>>>>>

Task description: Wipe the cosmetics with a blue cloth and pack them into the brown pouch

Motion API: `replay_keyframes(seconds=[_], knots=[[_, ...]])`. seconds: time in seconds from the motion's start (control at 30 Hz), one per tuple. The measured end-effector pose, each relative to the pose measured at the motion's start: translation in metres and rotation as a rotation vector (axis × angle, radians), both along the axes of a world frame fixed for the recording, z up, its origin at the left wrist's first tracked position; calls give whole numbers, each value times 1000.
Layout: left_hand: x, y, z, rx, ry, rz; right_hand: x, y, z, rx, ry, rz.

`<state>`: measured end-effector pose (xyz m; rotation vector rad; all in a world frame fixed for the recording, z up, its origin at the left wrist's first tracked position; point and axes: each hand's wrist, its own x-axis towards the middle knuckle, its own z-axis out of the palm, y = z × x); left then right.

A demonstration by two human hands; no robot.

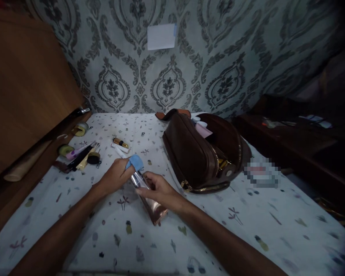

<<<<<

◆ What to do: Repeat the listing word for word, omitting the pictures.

◆ The answer:
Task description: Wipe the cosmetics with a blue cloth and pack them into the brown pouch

Motion API: `replay_keyframes(seconds=[_], knots=[[_, ...]])`. seconds: time in seconds from the motion's start (control at 30 Hz), one per tuple. The measured end-effector pose, each relative to the pose measured at the motion's start: translation in metres and rotation as a rotation vector (axis × angle, radians), both along the axes of a world frame fixed for the recording, z up, its origin at the left wrist's first tracked position; calls give whole numbers, each value times 1000.
Layout: left_hand: x, y, z, rx, ry, rz; right_hand: x, y, z, rx, ry, rz.

`<state>`: measured end-effector pose (xyz m; rotation vector rad; all in a world frame fixed for the recording, z up, its origin at the left wrist's first tracked position; point and axes: each hand's wrist, its own x-axis towards the middle knuckle, its own z-axis out of the palm, y = z × x); left then right.

A demonstration by two human hands; no robot.

This exercise has now been fully answered.